The latest survey shows former armed forces commander, retired General Wiranto, pulling several points ahead of his main rivals, President Megawati Sukarnoputri and Legislative Speaker Amien Rais, in the race for second place.

The fact that two army generals are frontrunners does not surprise political analysts.

Mr. Wall says that despite three decades of repressive military rule under former president Suharto, Indonesians still like a strong leader.

"People are looking for someone who's going to be firm as a leader, " he added. "45 percent of our survey said they would like to have a general or former general."

Political analyst Landry Subianto of Jakarta's Center for Strategic and International Studies says this is partly due to nostalgia for the relative economic prosperity under Mr. Suharto's New Order regime.

"This is a reflection of a failure of the civilian leaders in mobilizing people's support and in taking the opportunity of the post-New Order regime," Landry Subianto said.

Analysts note that in this election voters are far more influenced by personalities than by policies. Mr. Wall says voters are concerned about some issues, primarily those close to home.

"About 44 percent of the people are most concerned about economic issues, getting a job, keeping prices low," Mr. Wall noted. "Around a third of those are most concerned about issues of corruption."

Analyst Landry Subianto agrees, but says he is surprised that corruption and nepotism, big issues in the collapse of the Suharto regime, now seem important only to city dwellers while the rural majority have forgotten them.

In addition, public opinion surveys show that in spite of a wave of terrorist bombings, notably in Bali and Jakarta, that killed scores of Indonesians and foreign tourists, the issue of international terrorism was viewed with concern by less than two percent of those polled.

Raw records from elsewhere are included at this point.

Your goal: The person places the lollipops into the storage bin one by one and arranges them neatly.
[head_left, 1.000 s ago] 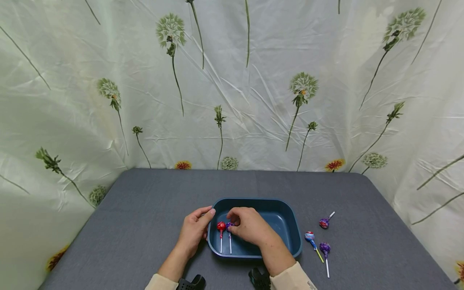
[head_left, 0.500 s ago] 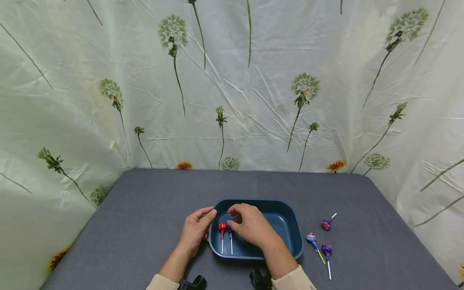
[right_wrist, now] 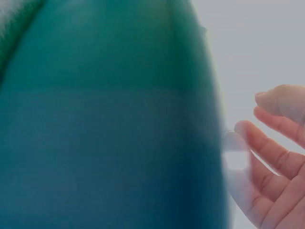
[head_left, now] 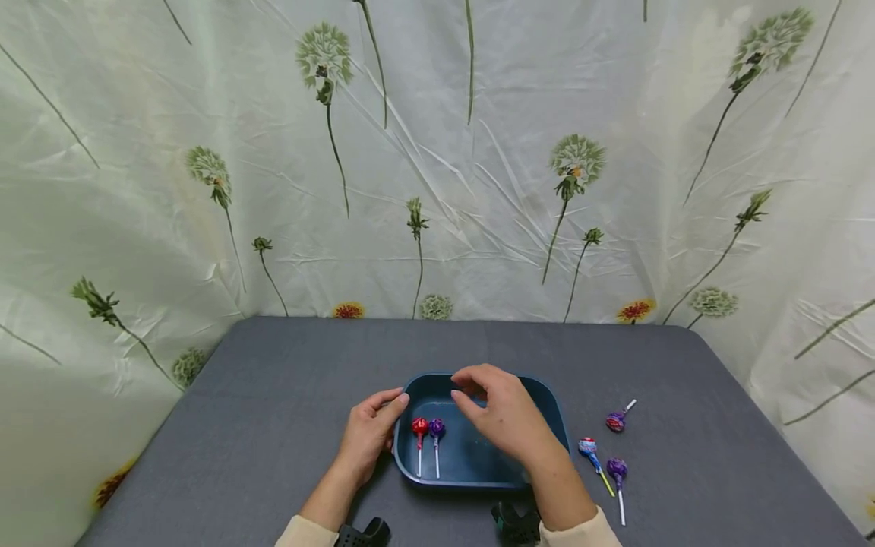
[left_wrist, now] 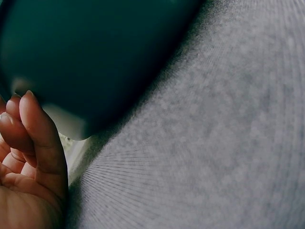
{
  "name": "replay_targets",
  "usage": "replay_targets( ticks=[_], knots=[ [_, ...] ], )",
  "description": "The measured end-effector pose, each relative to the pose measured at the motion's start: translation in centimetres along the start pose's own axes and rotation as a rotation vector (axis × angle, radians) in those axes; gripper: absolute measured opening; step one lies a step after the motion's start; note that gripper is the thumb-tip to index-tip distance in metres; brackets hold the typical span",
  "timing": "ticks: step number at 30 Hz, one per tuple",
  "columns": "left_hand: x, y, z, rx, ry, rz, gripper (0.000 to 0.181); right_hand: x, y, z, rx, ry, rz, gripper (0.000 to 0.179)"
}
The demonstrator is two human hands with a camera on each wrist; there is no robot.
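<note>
A dark blue rectangular tray (head_left: pixel 478 484) stands on the grey table. Inside, at its left end, a red lollipop (head_left: pixel 420 428) and a purple lollipop (head_left: pixel 437 429) lie side by side, sticks toward me. My left hand (head_left: pixel 365 433) grips the tray's left wall, thumb at the rim; in the left wrist view, fingers (left_wrist: pixel 45 129) meet the tray's side. Over the middle of the tray hovers my right hand (head_left: pixel 506 414), fingers loosely bent, thumb apart, holding nothing. The right wrist view shows its fingers (right_wrist: pixel 267 143) spread beside the blurred tray wall (right_wrist: pixel 109 143).
Right of the tray, three more lollipops lie on the table: a purple-red one (head_left: pixel 616 422), a blue one with a yellow stick (head_left: pixel 589 447) and a purple one (head_left: pixel 617 468). A flower-printed curtain (head_left: pixel 478 190) hangs behind the table (head_left: pixel 307 365).
My right hand has let go of the purple lollipop, then risen and moved right, away from it. The left hand has stayed at the tray's left rim.
</note>
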State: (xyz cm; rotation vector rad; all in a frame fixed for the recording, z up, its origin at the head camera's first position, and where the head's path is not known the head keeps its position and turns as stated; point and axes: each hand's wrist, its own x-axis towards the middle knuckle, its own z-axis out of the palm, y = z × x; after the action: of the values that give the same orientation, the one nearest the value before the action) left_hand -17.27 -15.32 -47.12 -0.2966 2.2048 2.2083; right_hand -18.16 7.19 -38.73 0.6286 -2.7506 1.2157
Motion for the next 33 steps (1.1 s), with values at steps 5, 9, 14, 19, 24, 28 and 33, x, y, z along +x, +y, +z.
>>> replay_targets(
  ticks=[5,9,14,19,24,28,33],
  knots=[
    [0.0,0.0,0.1,-0.021,0.003,0.012,0.045,-1.0,1.4,-3.1,-0.048,0.127,0.025,0.018],
    [0.0,-0.1,0.0,-0.020,0.002,0.011,0.045,-2.0,3.4,-5.9,-0.087,0.193,0.080,0.020],
    [0.0,-0.3,0.1,-0.010,-0.004,0.005,0.047,-3.6,6.3,-9.5,-0.132,0.207,0.219,0.025],
    [0.1,-0.2,0.1,-0.017,0.008,0.013,0.045,-4.7,9.0,-11.6,-0.184,0.116,0.350,0.032],
    [0.1,-0.2,0.1,-0.007,0.004,0.014,0.046,-4.7,11.2,-11.8,-0.242,-0.024,0.442,0.035],
    [0.2,-0.3,0.0,-0.007,0.002,0.014,0.045,-4.6,12.2,-11.5,-0.262,-0.118,0.486,0.035],
    [0.2,-0.4,-0.1,-0.002,0.001,0.014,0.044,-4.7,12.5,-11.1,-0.277,-0.156,0.493,0.037]
  ],
)
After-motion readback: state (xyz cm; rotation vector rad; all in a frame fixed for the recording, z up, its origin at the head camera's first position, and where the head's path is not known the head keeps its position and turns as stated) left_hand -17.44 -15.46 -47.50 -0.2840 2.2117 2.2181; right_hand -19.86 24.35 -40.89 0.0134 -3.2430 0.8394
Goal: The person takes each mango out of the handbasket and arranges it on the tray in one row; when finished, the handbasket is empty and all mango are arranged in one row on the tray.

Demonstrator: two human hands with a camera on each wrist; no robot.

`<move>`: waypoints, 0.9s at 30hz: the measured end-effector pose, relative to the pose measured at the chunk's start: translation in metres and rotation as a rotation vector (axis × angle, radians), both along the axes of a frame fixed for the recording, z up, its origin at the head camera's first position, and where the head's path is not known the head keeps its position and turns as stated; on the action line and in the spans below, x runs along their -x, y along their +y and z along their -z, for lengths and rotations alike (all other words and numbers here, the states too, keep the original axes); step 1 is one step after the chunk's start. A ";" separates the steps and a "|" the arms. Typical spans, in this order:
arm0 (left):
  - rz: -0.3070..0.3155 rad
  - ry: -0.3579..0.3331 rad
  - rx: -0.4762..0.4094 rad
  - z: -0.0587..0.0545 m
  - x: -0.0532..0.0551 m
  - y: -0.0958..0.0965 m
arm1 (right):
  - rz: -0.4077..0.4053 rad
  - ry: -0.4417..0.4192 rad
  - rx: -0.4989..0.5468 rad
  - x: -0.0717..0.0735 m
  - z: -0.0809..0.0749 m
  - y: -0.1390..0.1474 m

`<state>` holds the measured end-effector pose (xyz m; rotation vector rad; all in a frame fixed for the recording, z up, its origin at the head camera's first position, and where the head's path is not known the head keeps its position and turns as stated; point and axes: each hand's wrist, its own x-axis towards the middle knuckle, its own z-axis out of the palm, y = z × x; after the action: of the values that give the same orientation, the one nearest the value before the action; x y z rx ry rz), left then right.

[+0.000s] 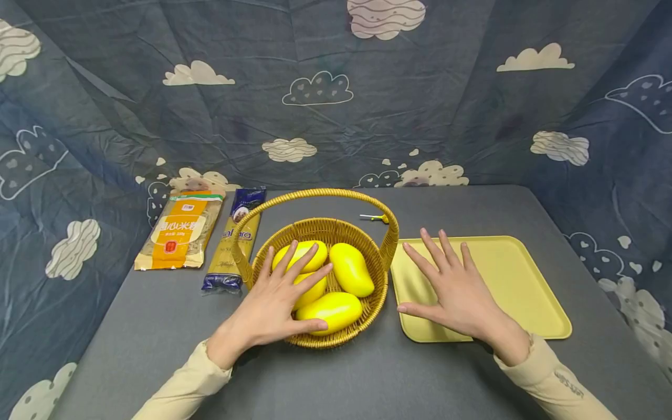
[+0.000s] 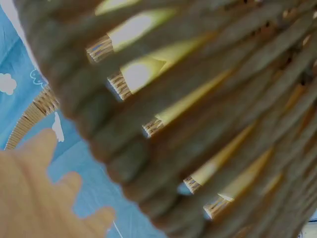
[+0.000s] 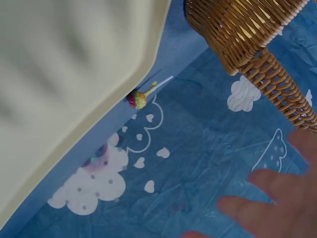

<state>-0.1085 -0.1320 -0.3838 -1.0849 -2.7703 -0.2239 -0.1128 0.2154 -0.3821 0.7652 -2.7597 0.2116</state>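
Observation:
My left hand [image 1: 273, 303] is spread over the near left side of a round wicker basket [image 1: 375, 309] with a tall arched handle. Several yellow mangoes [image 1: 350, 269] lie inside the basket, some partly covered by the hand. Close up, the woven basket side [image 2: 163, 144] fills most of the left wrist view, with the left fingers [image 2: 39, 188] beside it. To the right, my right hand [image 1: 462, 291] hovers, fingers fanned out, over the left part of a pale yellow tray [image 1: 514, 280]. Neither hand grips anything.
A lollipop [image 3: 138, 99] with a white stick lies behind the basket and tray. On the left are a bag of rice noodles [image 1: 181, 230] and a blue-ended pasta packet [image 1: 233, 245]. Cloud-patterned cloth [image 1: 315, 134] hangs around the grey table [image 1: 157, 332].

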 end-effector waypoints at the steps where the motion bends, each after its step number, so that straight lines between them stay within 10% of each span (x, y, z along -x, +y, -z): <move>1: 0.010 0.011 -0.014 -0.001 -0.001 -0.001 | -0.005 0.019 0.030 0.000 0.000 0.000; 6: 0.073 0.105 -0.239 -0.004 -0.009 -0.007 | -0.072 0.146 0.226 -0.002 -0.002 -0.003; 16: 0.259 0.455 -1.107 -0.003 -0.011 -0.029 | -0.347 0.290 0.465 0.002 -0.006 -0.029; 22: 0.080 0.290 -1.413 0.007 -0.015 -0.045 | -0.428 0.247 0.463 0.006 -0.010 -0.047; 27: -0.170 0.032 -1.372 0.023 -0.012 -0.053 | -0.450 0.128 0.439 0.007 -0.017 -0.061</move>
<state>-0.0963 -0.1852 -0.4066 -0.4174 -1.8302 -1.6686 -0.1199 0.1549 -0.3647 1.2018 -2.2607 0.7926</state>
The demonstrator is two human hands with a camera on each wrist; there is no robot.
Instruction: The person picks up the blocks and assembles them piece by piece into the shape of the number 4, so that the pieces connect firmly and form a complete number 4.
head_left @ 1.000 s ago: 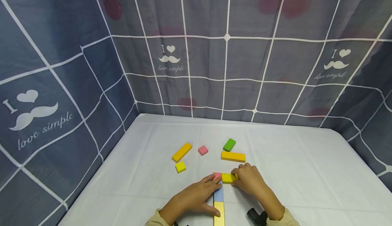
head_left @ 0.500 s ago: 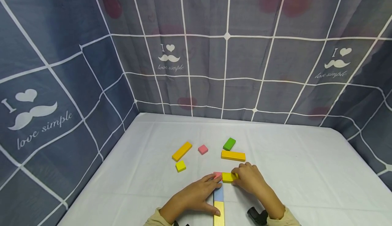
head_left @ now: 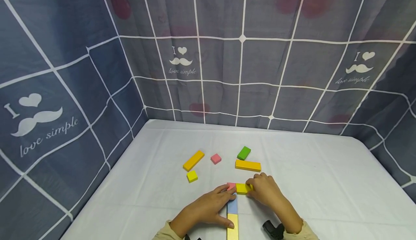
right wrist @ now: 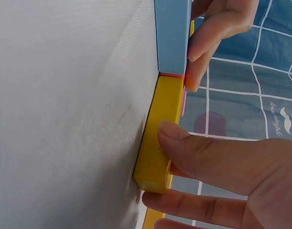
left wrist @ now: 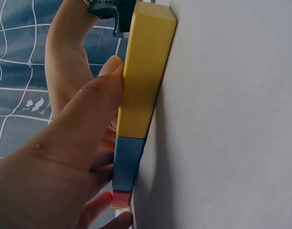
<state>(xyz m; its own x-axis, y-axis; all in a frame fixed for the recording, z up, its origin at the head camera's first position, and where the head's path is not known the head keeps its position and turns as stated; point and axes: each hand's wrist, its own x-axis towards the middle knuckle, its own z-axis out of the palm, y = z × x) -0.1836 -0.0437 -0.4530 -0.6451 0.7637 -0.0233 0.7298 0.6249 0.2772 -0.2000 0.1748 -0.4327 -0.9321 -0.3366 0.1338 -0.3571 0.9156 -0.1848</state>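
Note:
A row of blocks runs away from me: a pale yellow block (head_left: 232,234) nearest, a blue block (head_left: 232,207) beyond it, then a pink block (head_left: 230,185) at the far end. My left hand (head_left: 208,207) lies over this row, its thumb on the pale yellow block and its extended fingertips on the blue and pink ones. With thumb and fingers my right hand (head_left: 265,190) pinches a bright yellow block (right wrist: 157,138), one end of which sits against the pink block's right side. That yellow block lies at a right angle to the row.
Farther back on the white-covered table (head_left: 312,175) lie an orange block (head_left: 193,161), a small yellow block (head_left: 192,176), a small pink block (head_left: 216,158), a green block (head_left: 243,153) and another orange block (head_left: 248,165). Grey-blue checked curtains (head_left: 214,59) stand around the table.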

"People don't really pay attention to this because most of them [Indonesians] see this exclusively as international issues, not domestic issues," said Mr. Subianto.

He says that Indonesians' security concerns are about law-and-order, inter-ethnic conflicts and religious tensions.

Analysts note that there has been little violence before Monday's vote and say this could be due to political maturation, apathy or the fact that most voters have made up their minds.

Mr. Wall says the dozen surveys his organization conducted this year have revealed important changes in the way voters look at elections.

"They're not anywhere nearly as likely to be told what to do from the top," he added. "People want something that looks new, that's not necessarily associated with the old parties and they'll make up their own minds about that."

Finally, the surveys show that more than 90 percent of those polled say they will vote, indicating that six years after the end of dictatorship, Indonesians value their political liberties.